(Stored data entries)
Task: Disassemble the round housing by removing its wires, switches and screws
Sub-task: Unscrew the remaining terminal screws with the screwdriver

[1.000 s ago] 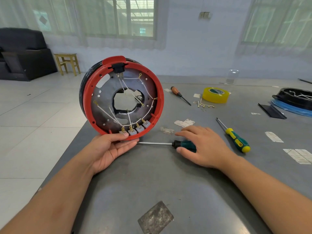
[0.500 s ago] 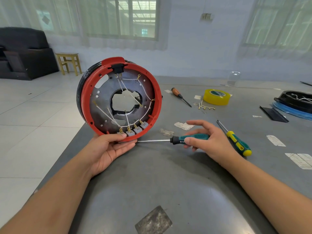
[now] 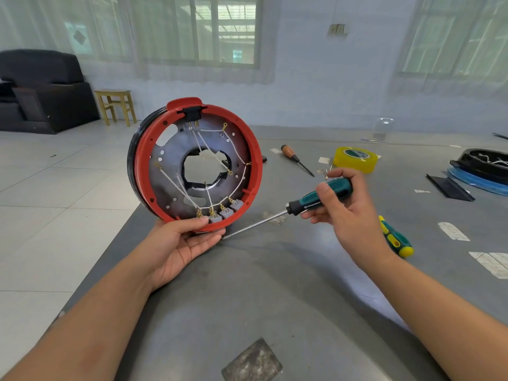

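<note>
The round housing is held upright on edge above the left hand. To its right, a screwdriver is held in the right hand. Beyond the right hand a tape roll lies on the table; another screwdriver lies just right of it.

My left hand props the red round housing upright; my right hand grips a teal screwdriver beside its 4 switches.
</note>
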### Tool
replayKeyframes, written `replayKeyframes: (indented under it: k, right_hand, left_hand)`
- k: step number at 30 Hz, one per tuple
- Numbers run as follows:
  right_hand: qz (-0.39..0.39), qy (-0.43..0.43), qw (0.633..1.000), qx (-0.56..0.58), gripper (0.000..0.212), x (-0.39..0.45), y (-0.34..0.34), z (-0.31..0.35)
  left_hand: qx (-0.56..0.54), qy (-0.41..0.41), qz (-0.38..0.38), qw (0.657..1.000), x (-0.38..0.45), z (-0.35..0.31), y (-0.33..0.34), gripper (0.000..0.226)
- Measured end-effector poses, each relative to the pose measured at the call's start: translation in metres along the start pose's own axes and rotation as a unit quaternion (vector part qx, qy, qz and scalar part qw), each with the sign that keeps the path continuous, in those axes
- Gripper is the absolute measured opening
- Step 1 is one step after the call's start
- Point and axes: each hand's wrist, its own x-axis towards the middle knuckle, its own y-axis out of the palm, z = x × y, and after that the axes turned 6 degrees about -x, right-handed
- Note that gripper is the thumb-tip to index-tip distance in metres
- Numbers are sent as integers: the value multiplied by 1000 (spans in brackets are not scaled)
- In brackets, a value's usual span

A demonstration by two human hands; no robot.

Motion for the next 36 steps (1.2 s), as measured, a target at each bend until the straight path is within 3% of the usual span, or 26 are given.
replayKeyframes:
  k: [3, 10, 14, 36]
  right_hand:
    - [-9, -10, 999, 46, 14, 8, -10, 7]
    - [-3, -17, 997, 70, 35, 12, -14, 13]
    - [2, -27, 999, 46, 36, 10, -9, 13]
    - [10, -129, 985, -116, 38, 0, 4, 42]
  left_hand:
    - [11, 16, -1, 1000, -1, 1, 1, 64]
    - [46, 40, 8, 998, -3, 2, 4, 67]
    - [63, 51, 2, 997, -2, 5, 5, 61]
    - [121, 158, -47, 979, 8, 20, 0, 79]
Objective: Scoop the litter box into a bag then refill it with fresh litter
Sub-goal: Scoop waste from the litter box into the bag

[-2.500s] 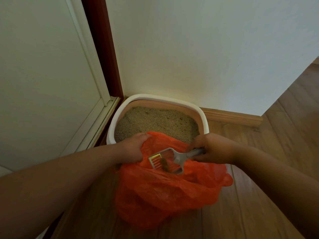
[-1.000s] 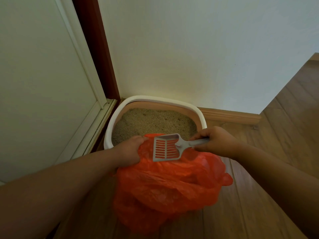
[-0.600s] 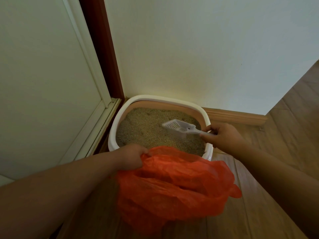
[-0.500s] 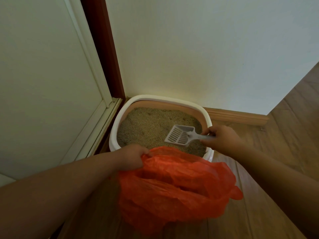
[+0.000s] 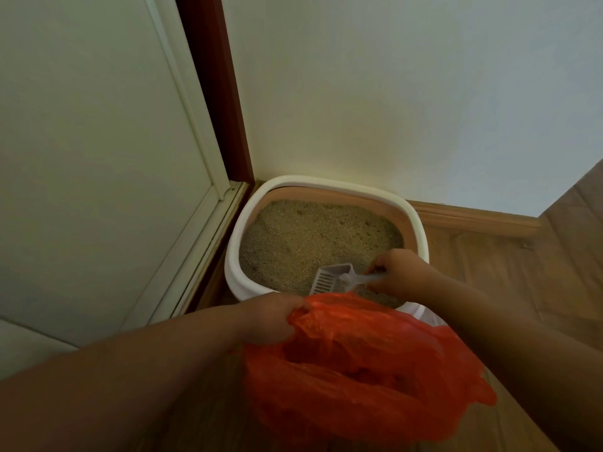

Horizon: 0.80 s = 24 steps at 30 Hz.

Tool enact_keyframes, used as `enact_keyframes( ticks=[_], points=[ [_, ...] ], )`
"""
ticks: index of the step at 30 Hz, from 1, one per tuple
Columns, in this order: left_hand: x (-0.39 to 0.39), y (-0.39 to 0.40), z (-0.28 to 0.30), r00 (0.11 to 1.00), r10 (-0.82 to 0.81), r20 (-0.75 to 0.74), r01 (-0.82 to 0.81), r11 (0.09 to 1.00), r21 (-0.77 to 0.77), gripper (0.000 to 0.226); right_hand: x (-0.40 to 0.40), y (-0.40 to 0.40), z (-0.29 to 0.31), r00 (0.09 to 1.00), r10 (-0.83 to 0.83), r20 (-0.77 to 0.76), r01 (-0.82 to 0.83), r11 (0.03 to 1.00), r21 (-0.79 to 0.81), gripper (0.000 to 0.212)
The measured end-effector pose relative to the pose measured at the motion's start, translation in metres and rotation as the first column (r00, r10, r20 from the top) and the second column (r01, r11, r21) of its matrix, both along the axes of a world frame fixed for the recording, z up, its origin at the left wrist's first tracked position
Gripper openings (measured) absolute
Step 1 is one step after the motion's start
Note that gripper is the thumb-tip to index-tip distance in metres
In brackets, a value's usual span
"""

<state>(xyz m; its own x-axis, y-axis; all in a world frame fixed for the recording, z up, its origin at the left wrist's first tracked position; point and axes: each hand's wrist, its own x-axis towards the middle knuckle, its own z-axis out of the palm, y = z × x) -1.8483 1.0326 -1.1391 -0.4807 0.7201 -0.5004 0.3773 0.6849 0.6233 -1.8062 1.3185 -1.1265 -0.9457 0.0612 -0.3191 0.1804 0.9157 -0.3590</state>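
Observation:
A white-rimmed litter box point(image 5: 416, 220) with tan inner walls sits in the corner, filled with beige litter point(image 5: 306, 243). My right hand point(image 5: 401, 272) grips the handle of a pale slotted scoop point(image 5: 329, 282), whose head dips into the litter at the box's near edge. An orange plastic bag point(image 5: 365, 370) lies on the floor just in front of the box. My left hand point(image 5: 270, 318) grips the bag's rim at its upper left. The bag hides the near rim of the box.
A white wall stands behind the box and a white door panel point(image 5: 98, 158) with a dark red frame point(image 5: 215, 93) to its left. A wooden skirting board point(image 5: 473, 216) runs along the wall. Wooden floor point(image 5: 538, 288) stretches to the right.
The scoop left the bag's mouth, swung over the litter box, and now its head has come down into the litter near the front edge. My left hand keeps holding the bag.

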Motion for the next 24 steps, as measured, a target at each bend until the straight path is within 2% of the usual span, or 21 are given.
enact_keyframes(
  ticks=[6, 15, 21, 24],
  points=[
    [-0.008, -0.005, -0.001, 1.0, 0.003, 0.01, -0.003, 0.999, -0.036, 0.047, -0.015, -0.011, -0.011, 0.992, 0.091, 0.086, -0.092, 0.996, 0.011, 0.021],
    [-0.014, -0.018, -0.006, 0.999, -0.001, -0.035, -0.002, 0.995, -0.1, 0.042, -0.028, -0.03, -0.028, 0.98, 0.13, 0.148, -0.128, 0.991, -0.027, 0.02],
    [-0.017, -0.02, -0.008, 0.999, 0.008, -0.045, -0.012, 0.995, -0.095, 0.039, -0.041, -0.013, -0.006, 0.984, 0.136, 0.119, -0.137, 0.991, 0.004, 0.015],
    [-0.016, -0.016, -0.006, 0.997, 0.004, -0.071, -0.009, 0.997, -0.074, 0.036, -0.044, 0.01, 0.007, 0.974, 0.178, 0.137, -0.189, 0.979, 0.074, 0.017]
  ],
)
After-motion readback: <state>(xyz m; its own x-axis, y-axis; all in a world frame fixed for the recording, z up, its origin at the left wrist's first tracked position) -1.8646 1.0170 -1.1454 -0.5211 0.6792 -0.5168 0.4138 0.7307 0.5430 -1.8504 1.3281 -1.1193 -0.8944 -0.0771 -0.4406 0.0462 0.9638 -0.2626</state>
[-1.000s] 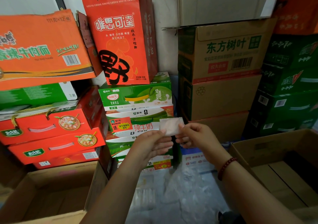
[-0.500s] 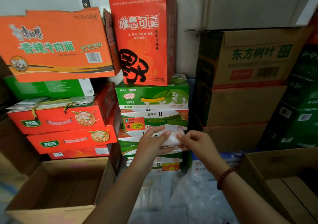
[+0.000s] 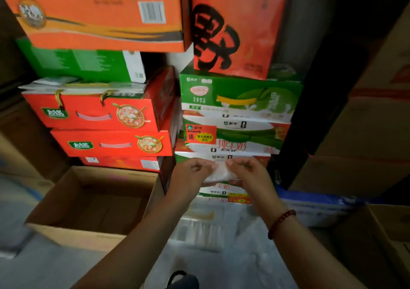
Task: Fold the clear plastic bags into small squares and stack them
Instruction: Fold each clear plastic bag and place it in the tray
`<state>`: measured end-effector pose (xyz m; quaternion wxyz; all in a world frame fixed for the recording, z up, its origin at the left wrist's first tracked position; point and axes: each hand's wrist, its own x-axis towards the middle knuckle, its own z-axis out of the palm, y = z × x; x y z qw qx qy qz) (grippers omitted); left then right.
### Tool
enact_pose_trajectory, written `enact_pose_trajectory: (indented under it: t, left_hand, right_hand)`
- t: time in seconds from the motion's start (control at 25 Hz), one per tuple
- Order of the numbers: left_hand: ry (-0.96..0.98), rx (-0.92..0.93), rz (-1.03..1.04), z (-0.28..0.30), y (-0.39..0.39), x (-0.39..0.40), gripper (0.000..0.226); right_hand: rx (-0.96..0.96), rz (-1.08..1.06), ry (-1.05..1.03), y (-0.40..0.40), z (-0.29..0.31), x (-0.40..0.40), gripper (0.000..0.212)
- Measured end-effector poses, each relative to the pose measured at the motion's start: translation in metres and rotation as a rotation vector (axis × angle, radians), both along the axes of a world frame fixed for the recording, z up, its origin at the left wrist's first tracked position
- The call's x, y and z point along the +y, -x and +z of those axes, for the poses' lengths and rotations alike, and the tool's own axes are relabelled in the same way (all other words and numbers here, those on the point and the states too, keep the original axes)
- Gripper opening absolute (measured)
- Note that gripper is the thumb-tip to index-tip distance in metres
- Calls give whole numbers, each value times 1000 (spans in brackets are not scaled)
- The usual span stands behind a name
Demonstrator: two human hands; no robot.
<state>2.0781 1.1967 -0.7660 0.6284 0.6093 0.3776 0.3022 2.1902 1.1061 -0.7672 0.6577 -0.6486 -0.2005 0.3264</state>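
A small folded clear plastic bag (image 3: pixel 218 173) is held in the air between both hands, in front of the stacked milk cartons. My left hand (image 3: pixel 190 175) pinches its left edge with curled fingers. My right hand (image 3: pixel 249 173) grips its right side, thumb over the top; a red bead bracelet circles that wrist. More clear plastic bags (image 3: pixel 204 231) lie loose and crumpled on the floor below my forearms. The picture is blurred, so the bag's folds are hard to make out.
An open cardboard box (image 3: pixel 93 202) stands low at the left. Red boxes (image 3: pixel 99 115) and green milk cartons (image 3: pixel 239 97) are stacked behind the hands. Brown cartons (image 3: pixel 366 173) rise at the right, with another open box (image 3: pixel 390 226) at the lower right.
The camera has swung left and down. Both hands have lowered the folded bag and closed in on it; it looks smaller and more covered by the fingers than before.
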Motion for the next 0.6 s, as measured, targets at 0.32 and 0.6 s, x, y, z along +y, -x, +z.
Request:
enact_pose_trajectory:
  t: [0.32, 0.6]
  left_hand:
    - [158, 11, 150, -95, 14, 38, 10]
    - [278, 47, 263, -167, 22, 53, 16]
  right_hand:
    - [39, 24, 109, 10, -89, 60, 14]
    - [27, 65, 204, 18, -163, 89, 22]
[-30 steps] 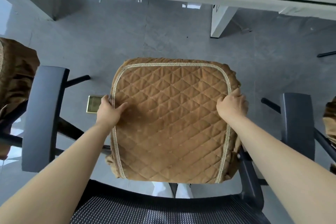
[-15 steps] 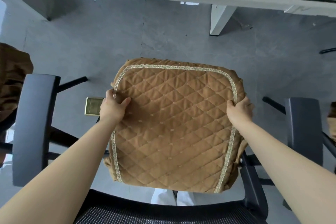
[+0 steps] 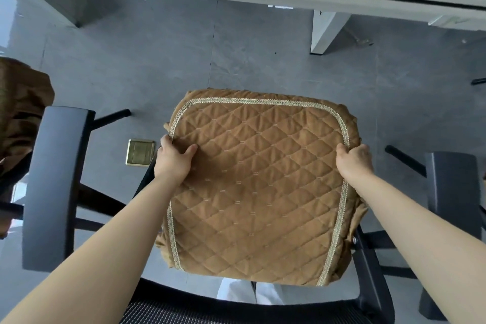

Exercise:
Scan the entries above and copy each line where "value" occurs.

Written solution:
- Numbers are sent as integers: the value multiplied by 1000 (spans in brackets are not scaled)
- In brackets, a value's usual span
In brackets, a value's usual span
- Calls give whole numbers, each value times 1000 (spans in brackets are not scaled)

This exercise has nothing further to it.